ASSIGNED TASK: Go to the line holding "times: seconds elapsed" in the entries below and write out exactly every line down to and including the line holding "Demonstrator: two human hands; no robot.".

=== SUPPLIED MATERIAL ===

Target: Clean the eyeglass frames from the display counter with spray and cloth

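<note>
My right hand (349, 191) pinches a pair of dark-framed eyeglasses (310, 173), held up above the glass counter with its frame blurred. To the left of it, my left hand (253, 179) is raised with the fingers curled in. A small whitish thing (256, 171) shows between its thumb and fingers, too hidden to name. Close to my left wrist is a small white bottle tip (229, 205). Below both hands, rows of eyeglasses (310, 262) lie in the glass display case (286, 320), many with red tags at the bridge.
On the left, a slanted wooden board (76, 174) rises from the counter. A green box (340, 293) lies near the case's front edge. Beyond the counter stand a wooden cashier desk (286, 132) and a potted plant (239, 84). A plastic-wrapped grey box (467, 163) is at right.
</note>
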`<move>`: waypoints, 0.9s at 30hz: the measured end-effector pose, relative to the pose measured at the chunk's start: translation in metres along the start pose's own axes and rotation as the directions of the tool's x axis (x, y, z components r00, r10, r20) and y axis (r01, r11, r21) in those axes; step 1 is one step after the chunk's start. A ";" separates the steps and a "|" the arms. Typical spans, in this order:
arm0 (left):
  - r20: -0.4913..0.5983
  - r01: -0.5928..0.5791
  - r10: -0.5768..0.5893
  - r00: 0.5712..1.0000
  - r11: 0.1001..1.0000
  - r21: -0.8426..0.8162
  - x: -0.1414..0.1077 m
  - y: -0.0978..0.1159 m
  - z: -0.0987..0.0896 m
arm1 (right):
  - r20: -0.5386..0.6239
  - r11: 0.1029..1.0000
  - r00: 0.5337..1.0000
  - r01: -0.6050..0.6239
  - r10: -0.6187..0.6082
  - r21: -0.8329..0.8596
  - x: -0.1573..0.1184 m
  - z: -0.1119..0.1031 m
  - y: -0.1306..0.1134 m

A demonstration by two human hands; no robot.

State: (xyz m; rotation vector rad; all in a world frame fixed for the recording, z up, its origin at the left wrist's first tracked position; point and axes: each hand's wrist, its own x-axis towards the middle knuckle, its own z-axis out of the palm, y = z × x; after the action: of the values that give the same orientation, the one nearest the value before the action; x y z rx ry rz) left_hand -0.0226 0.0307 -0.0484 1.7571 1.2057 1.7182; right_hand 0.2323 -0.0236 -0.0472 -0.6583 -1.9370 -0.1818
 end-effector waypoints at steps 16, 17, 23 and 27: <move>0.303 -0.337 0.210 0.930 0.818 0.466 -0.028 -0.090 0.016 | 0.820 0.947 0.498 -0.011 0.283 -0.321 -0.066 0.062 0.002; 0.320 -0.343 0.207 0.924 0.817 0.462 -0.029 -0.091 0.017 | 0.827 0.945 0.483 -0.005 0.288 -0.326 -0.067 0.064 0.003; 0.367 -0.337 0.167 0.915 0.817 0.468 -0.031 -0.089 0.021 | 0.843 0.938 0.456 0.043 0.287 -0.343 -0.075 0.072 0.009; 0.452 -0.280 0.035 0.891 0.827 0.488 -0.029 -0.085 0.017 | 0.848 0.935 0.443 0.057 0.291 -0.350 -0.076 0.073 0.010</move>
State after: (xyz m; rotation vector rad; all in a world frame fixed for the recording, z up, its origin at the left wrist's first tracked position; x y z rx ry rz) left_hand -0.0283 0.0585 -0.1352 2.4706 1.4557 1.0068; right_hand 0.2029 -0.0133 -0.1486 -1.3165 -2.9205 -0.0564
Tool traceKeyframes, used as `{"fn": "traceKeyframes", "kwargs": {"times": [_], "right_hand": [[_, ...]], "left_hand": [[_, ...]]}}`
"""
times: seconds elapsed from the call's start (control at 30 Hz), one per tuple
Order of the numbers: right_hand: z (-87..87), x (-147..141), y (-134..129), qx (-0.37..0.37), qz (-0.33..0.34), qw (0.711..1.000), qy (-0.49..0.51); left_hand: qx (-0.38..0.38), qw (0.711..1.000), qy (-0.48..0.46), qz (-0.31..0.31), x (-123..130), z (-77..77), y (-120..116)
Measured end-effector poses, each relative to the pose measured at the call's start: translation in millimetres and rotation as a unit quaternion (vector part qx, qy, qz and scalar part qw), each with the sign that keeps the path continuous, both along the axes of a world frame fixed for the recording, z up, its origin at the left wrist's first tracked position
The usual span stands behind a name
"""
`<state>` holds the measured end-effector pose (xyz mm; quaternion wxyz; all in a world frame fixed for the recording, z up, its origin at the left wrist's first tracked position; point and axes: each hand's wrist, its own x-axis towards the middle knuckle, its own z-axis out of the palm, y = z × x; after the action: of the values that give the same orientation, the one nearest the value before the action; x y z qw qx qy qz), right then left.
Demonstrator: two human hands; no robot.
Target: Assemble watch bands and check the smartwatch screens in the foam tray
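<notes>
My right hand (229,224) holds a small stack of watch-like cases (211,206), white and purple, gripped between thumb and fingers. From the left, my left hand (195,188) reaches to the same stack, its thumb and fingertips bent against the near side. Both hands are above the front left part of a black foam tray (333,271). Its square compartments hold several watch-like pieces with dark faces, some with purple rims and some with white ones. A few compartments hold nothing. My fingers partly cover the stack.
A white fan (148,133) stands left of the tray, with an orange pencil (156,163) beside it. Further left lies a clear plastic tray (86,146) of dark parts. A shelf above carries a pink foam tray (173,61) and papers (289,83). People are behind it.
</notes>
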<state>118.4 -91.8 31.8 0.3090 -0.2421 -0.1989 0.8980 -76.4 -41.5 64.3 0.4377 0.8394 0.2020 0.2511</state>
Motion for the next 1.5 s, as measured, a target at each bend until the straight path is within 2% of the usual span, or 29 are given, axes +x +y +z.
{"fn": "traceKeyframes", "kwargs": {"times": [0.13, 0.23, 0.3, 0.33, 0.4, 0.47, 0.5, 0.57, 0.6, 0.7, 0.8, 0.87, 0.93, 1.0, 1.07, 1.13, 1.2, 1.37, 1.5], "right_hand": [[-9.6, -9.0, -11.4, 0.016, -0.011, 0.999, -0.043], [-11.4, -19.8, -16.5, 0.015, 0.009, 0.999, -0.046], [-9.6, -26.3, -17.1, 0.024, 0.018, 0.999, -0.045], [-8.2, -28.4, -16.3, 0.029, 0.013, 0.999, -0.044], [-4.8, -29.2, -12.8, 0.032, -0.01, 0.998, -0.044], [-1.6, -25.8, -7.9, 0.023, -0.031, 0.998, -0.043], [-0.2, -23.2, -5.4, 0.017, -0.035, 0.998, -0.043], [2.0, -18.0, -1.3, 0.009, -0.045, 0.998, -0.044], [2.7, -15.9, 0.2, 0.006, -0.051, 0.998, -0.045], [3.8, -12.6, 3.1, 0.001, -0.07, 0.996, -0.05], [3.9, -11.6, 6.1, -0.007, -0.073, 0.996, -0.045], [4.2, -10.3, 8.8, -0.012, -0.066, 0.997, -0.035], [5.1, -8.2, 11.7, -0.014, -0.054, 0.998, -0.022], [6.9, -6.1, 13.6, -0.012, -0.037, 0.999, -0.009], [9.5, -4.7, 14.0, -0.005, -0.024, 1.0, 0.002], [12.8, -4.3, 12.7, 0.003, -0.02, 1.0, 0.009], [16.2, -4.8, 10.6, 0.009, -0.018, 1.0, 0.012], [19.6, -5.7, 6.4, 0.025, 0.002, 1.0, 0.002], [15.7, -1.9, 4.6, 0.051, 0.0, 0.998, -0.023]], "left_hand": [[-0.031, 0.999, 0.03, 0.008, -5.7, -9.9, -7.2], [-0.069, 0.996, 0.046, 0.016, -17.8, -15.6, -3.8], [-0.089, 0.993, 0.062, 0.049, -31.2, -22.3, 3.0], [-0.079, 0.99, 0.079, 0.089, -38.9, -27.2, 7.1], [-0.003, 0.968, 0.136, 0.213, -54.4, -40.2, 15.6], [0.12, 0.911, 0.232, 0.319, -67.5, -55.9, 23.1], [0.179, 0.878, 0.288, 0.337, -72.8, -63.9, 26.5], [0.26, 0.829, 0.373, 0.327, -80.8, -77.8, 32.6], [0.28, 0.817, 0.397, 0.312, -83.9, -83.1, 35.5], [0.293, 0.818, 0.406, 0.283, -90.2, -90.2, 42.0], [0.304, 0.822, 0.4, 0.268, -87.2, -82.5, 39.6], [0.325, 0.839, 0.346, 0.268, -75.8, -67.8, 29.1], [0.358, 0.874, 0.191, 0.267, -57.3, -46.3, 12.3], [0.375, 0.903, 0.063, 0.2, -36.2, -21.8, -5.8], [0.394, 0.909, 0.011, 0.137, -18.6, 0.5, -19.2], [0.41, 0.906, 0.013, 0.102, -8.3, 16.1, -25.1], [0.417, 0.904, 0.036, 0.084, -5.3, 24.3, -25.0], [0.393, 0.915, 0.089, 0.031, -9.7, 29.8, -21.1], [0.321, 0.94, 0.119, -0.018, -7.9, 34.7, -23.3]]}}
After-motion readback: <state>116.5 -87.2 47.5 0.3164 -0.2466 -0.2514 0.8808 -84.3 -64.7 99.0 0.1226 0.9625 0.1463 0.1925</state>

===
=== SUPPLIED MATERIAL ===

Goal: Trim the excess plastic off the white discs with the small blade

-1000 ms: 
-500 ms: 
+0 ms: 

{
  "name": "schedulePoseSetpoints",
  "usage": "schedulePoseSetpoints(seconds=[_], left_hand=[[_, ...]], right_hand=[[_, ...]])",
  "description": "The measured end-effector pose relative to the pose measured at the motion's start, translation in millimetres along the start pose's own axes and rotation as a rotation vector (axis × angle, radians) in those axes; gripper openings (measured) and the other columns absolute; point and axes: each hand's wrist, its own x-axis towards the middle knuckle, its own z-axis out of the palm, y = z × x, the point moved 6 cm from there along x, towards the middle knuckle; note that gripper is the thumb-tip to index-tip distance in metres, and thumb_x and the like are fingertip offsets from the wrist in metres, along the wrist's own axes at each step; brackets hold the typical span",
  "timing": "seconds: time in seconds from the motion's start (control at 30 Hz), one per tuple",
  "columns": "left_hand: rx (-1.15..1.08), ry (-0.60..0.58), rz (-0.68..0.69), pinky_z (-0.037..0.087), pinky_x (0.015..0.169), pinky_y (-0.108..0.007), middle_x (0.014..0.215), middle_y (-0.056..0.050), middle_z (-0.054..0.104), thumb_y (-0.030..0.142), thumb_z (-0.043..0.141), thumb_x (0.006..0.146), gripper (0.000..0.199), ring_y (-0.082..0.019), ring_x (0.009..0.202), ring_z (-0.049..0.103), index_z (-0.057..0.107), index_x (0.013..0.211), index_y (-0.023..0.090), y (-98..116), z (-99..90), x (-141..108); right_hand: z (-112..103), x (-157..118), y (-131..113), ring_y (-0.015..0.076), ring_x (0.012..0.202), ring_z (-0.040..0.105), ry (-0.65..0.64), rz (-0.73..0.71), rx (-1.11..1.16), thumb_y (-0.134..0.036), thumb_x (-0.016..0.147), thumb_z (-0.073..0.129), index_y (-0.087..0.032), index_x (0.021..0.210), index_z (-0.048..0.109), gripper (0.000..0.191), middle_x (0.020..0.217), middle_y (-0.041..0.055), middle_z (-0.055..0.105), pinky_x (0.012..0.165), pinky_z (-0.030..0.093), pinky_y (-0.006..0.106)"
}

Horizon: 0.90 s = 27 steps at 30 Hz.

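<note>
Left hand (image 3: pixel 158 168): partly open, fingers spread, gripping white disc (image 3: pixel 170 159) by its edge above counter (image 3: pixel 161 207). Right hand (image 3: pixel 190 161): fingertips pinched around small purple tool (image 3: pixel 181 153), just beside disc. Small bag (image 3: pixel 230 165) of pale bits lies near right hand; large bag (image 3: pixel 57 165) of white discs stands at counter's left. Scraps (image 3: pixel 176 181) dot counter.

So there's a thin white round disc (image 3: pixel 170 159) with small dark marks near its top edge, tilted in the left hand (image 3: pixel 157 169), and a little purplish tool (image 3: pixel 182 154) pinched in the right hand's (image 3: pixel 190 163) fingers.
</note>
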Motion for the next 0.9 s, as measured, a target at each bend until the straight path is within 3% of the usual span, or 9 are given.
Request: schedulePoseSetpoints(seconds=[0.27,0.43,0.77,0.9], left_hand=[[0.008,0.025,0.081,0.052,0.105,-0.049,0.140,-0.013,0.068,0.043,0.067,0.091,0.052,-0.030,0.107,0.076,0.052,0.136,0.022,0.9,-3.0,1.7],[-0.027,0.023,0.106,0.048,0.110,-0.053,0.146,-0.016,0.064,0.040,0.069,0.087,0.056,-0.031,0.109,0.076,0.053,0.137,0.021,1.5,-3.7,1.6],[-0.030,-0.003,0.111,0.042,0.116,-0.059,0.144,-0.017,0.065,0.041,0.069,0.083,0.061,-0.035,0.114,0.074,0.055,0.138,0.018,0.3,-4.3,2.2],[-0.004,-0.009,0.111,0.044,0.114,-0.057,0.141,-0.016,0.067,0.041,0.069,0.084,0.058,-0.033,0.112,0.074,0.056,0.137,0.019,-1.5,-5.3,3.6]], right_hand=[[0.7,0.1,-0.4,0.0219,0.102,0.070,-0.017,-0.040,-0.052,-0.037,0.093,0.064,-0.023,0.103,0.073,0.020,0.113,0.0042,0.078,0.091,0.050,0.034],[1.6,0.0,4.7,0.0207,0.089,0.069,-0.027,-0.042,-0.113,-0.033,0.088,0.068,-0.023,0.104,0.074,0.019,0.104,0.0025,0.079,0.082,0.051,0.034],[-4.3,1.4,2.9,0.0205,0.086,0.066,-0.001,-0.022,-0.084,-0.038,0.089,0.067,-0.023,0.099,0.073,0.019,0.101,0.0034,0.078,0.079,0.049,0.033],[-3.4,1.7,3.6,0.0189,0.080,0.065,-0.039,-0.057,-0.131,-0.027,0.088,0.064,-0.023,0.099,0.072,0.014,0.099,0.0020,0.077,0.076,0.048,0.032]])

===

ANSWER TO THE EXERCISE:
times: seconds elapsed from the call's start (control at 30 Hz), one per tuple
Order of the numbers: right_hand: z (-87..87), x (-147..141), y (-134..129), qx (-0.37..0.37), qz (-0.33..0.34), qw (0.711..1.000), qy (-0.49..0.51); left_hand: qx (-0.38..0.38), qw (0.711..1.000), qy (-0.48..0.46), qz (-0.31..0.31), x (-123..130), z (-77..77), y (-120..116)
Measured end-effector poses, each relative to the pose measured at the call's start: translation in millimetres and rotation as a unit quaternion (vector part qx, qy, qz and scalar part qw), each with the sign that keeps the path continuous, both along the axes of a world frame fixed for the recording, z up, its origin at the left wrist's first tracked position
The usual span stands behind a name
"""
`<state>` holds the measured end-effector pose (xyz mm; quaternion wxyz; all in a world frame fixed for the recording, z up, its origin at the left wrist's first tracked position; point and axes: each hand's wrist, its own x-axis towards the middle knuckle, its own z-axis out of the palm, y = z × x; after the action: of the values that give the same orientation, the one nearest the value before the action; x y z qw qx qy qz), right then left.
Demonstrator: two human hands; no robot.

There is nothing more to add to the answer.